__ACTIVITY__
A faithful copy is required: transcribe each line below exactly, minus the pictures.

__DATASET CONTENT__

═══

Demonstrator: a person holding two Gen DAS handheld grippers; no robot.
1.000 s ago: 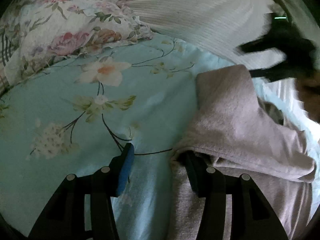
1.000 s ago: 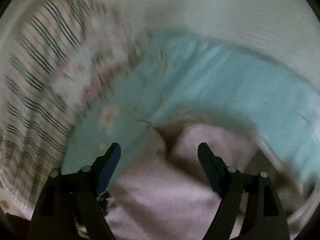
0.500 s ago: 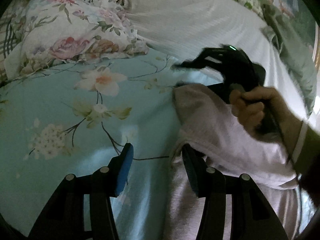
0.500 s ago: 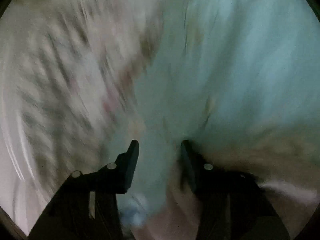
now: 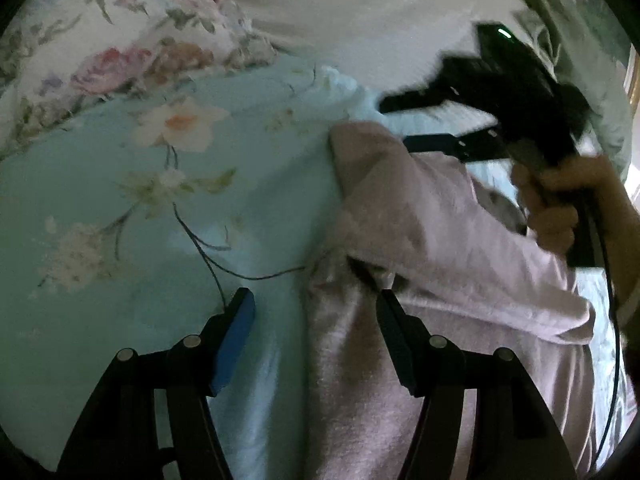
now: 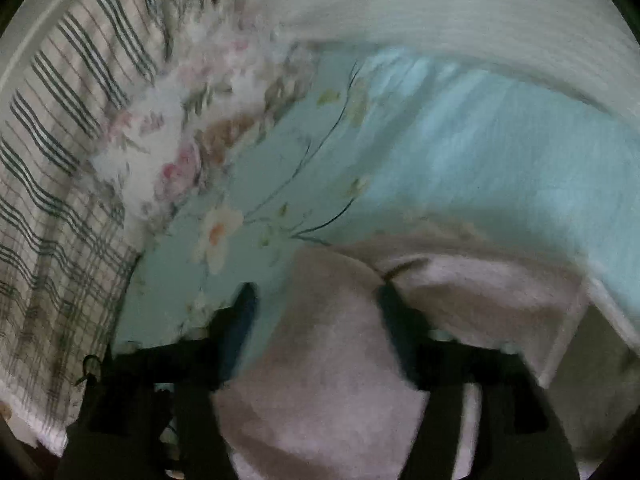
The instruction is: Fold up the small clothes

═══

__EXERCISE ANSWER__
Demonstrator: a person holding two Gen DAS handheld grippers; no robot.
1.000 s ago: 
1.000 s ago: 
0.500 s ago: 
0.500 s ago: 
now: 
now: 
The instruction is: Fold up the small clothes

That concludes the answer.